- _HOW TO COMPLETE THIS TASK_: Output the full listing exactly as written, with no pictures in it.

- _SOURCE DATA_:
·····
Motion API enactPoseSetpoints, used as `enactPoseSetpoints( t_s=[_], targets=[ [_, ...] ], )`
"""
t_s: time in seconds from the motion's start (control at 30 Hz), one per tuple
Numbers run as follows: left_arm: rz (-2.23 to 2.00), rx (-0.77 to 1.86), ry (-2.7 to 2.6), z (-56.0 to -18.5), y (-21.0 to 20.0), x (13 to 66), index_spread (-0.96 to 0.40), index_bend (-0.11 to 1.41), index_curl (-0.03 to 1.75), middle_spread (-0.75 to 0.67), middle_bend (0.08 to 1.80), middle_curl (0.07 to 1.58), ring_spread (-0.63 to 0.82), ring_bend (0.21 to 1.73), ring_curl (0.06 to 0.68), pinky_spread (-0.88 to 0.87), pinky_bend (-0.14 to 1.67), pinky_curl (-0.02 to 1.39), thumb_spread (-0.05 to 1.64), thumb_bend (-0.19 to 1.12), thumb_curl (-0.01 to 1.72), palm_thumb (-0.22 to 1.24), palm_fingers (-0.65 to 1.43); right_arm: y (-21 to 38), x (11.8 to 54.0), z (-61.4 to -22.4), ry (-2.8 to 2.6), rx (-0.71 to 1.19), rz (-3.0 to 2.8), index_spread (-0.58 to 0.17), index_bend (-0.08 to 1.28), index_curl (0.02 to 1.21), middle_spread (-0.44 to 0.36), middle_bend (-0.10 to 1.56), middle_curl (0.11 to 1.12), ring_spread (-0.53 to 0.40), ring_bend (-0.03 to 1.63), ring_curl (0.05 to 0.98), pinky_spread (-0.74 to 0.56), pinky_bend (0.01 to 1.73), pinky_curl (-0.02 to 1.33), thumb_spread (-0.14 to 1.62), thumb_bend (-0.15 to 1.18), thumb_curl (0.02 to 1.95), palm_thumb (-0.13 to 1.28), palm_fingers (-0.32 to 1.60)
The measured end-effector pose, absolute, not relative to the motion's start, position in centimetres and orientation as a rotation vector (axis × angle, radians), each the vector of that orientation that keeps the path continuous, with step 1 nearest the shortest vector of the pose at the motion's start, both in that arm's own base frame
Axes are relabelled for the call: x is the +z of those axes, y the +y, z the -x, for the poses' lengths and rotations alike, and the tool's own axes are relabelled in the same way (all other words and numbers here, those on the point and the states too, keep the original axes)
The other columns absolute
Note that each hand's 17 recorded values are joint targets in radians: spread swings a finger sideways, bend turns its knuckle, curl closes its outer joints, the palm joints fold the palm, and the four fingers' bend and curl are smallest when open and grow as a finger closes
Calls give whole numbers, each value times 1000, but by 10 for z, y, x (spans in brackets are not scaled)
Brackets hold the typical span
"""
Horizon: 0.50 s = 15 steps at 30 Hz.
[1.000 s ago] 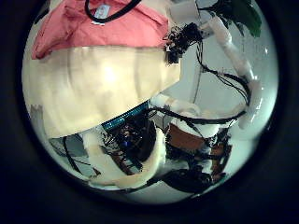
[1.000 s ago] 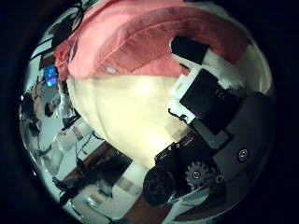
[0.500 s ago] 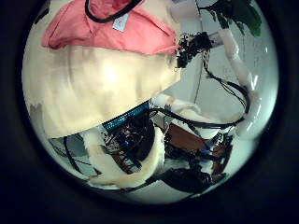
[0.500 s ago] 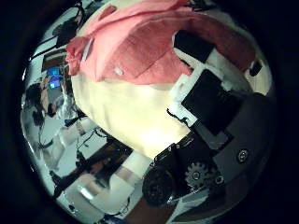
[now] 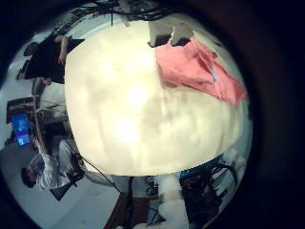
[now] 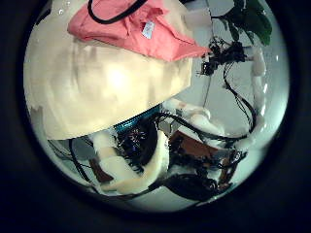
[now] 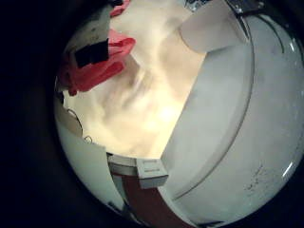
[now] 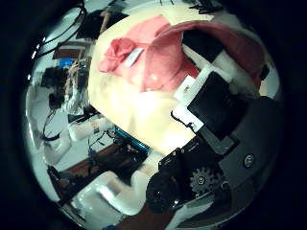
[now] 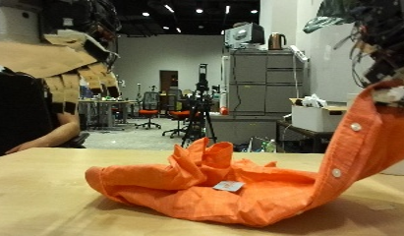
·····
- _SOLUTION_:
Motion API enactPoseSetpoints, used as `enactPoseSetpoints( t_s=[_], targets=[ [_, ...] ], )`
"""
t_s: time in seconds from the motion's start (control at 30 Hz), one per tuple
Numbers run as follows: left_arm: rz (-2.23 to 2.00), rx (-0.77 to 1.86), ry (-2.7 to 2.6), z (-56.0 to -18.5), y (-21.0 to 20.0), x (13 to 66), index_spread (-0.96 to 0.40), index_bend (-0.11 to 1.41), index_curl (-0.03 to 1.75), middle_spread (-0.75 to 0.67), middle_bend (0.08 to 1.80), middle_curl (0.07 to 1.58), ring_spread (-0.63 to 0.82), ring_bend (0.21 to 1.73), ring_curl (0.06 to 0.68), pinky_spread (-0.88 to 0.87), pinky_bend (-0.14 to 1.67), pinky_curl (-0.02 to 1.39), thumb_spread (-0.05 to 1.64), thumb_bend (-0.19 to 1.12), thumb_curl (-0.01 to 1.72), palm_thumb (-0.22 to 1.24), palm_fingers (-0.65 to 1.43); right_arm: y (-21 to 38), x (11.8 to 54.0), z (-61.4 to -22.4), ry (-2.8 to 2.6), rx (-0.71 to 1.19), rz (-3.0 to 2.8), index_spread (-0.58 to 0.17), index_bend (-0.08 to 1.28), index_curl (0.02 to 1.21), middle_spread (-0.44 to 0.36), middle_bend (-0.10 to 1.56), middle_curl (0.11 to 1.12), ring_spread (-0.53 to 0.40), ring_bend (-0.03 to 1.63), ring_curl (0.05 to 0.98), pinky_spread (-0.74 to 0.56), pinky_bend (0.01 to 1.73), pinky_curl (-0.02 to 1.33), thumb_spread (-0.14 to 1.62), thumb_bend (-0.15 to 1.18), thumb_curl (0.02 to 1.95), palm_thumb (-0.13 to 1.28), palm_fingers (-0.32 to 1.60)
The measured end-effector pose, absolute, not relative to the motion's start, position in centimetres and orientation as a rotation vector (axis × angle, radians), each the vector of that orientation that keeps the path continuous, with step 1 nearest the shortest vector of the pose at the motion's start, both in that arm's own base frame
Axes are relabelled for the call: x is the +z of those axes, y the +y, z the -x, for the poses' lengths and rotations alike, and the tool's own axes are relabelled in the same way (all other words and numbers here, those on the point and the states too, keep the original axes)
The other columns absolute
Note that each hand's 17 recorded values are joint targets in radians: spread swings a finger sideways, bend turns its knuckle, curl closes its outer joints, the palm joints fold the palm, and the four fingers' bend and curl are smallest when open and grow as a finger closes
Calls give whole numbers, each value times 1000, but by 10 for z, y, x (spans in brackets are not scaled)
Brackets hold the typical span
"""
Horizon: 0.50 s = 15 steps at 30 Hz.
[1.000 s ago] 
[1.000 s ago] 
[0.500 s ago] 
[0.500 s ago] 
[now] 
[now] 
[now] 
[now] 
[now] 

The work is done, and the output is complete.